------ Material provided ------

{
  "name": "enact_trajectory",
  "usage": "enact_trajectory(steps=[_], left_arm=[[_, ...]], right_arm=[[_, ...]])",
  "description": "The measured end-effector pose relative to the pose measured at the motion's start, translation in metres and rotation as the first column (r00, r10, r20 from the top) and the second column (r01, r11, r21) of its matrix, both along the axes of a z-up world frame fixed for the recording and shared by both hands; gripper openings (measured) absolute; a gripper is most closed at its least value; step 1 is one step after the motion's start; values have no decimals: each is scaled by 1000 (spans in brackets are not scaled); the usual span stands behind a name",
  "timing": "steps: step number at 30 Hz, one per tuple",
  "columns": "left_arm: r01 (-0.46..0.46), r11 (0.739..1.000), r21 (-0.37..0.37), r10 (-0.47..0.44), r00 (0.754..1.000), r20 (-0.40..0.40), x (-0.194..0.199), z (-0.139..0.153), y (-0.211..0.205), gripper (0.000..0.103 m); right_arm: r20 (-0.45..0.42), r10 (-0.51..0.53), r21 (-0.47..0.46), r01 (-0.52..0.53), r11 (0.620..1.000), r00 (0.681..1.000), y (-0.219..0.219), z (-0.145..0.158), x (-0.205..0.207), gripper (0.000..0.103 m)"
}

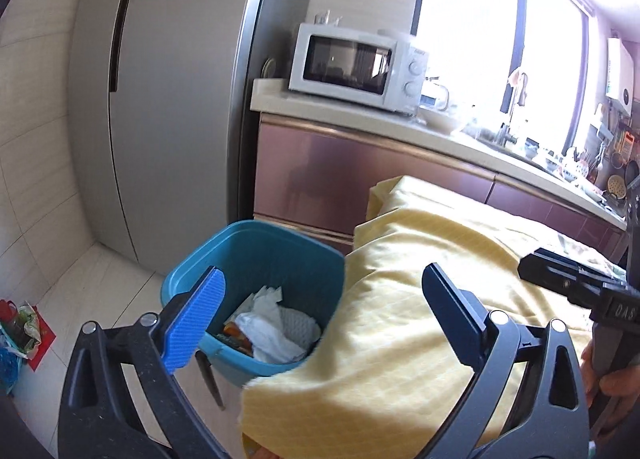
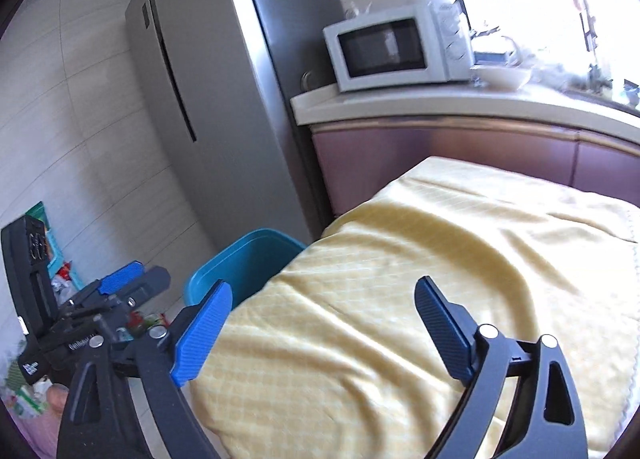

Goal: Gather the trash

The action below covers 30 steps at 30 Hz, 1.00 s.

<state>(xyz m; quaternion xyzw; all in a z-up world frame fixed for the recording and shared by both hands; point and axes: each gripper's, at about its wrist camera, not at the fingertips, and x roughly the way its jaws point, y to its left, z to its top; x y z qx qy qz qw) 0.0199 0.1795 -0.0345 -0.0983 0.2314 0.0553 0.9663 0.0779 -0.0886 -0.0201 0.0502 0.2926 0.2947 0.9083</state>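
A blue trash bin (image 1: 260,251) stands on the floor by the corner of a table covered in yellow cloth (image 1: 420,299). Inside it lie crumpled white tissues (image 1: 268,323) and an orange wrapper (image 1: 236,333). My left gripper (image 1: 320,299) is open and empty, above the bin's right side and the cloth corner. My right gripper (image 2: 324,315) is open and empty over the yellow cloth (image 2: 440,259); the bin's rim (image 2: 236,259) shows at the cloth's left edge. The left gripper (image 2: 132,275) appears at the left of the right wrist view.
A grey fridge (image 1: 168,99) stands behind the bin. A white microwave (image 1: 356,63) and a bowl (image 1: 440,121) sit on the counter (image 1: 460,139) over pink cabinets. Bags (image 1: 18,331) lie on the tiled floor at the left. The right gripper's body (image 1: 580,287) is at the right edge.
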Motion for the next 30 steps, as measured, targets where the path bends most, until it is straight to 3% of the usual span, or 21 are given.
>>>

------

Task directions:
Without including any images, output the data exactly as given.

Answer box:
{
  "name": "enact_trajectory",
  "usage": "enact_trajectory(steps=[_], left_arm=[[_, ...]], right_arm=[[_, ...]])",
  "description": "The measured end-effector pose relative to the pose measured at the motion's start, translation in metres and rotation as the first column (r00, r10, r20 from the top) and the second column (r01, r11, r21) of its matrix, both along the axes of a z-up world frame fixed for the recording and shared by both hands; gripper openings (measured) absolute; a gripper is most closed at its least value; step 1 is one step after the motion's start; values have no decimals: each is scaled by 1000 (spans in brackets are not scaled); the usual span stands behind a name",
  "timing": "steps: step number at 30 Hz, one per tuple",
  "columns": "left_arm: r01 (-0.46..0.46), r11 (0.739..1.000), r21 (-0.37..0.37), r10 (-0.47..0.44), r00 (0.754..1.000), r20 (-0.40..0.40), x (-0.194..0.199), z (-0.139..0.153), y (-0.211..0.205), gripper (0.000..0.103 m); right_arm: r20 (-0.45..0.42), r10 (-0.51..0.53), r21 (-0.47..0.46), r01 (-0.52..0.53), r11 (0.620..1.000), r00 (0.681..1.000), y (-0.219..0.219), z (-0.145..0.158), x (-0.205..0.207), gripper (0.000..0.103 m)"
}


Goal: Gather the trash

The action below covers 30 steps at 30 Hz, 1.00 s.

<state>(xyz m; quaternion xyzw; all in a z-up world frame fixed for the recording and shared by both hands; point and axes: each gripper's, at about its wrist camera, not at the fingertips, and x roughly the way its jaws point, y to its left, z to its top; x y z qx qy qz qw) 0.0199 0.1795 -0.0345 -0.0983 0.2314 0.0553 0.9663 0.0779 -0.0886 -0.0201 0.0502 0.2926 0.2947 0.9083</state>
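A blue trash bin (image 1: 260,251) stands on the floor by the corner of a table covered in yellow cloth (image 1: 420,299). Inside it lie crumpled white tissues (image 1: 268,323) and an orange wrapper (image 1: 236,333). My left gripper (image 1: 320,299) is open and empty, above the bin's right side and the cloth corner. My right gripper (image 2: 324,315) is open and empty over the yellow cloth (image 2: 440,259); the bin's rim (image 2: 236,259) shows at the cloth's left edge. The left gripper (image 2: 132,275) appears at the left of the right wrist view.
A grey fridge (image 1: 168,99) stands behind the bin. A white microwave (image 1: 356,63) and a bowl (image 1: 440,121) sit on the counter (image 1: 460,139) over pink cabinets. Bags (image 1: 18,331) lie on the tiled floor at the left. The right gripper's body (image 1: 580,287) is at the right edge.
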Motion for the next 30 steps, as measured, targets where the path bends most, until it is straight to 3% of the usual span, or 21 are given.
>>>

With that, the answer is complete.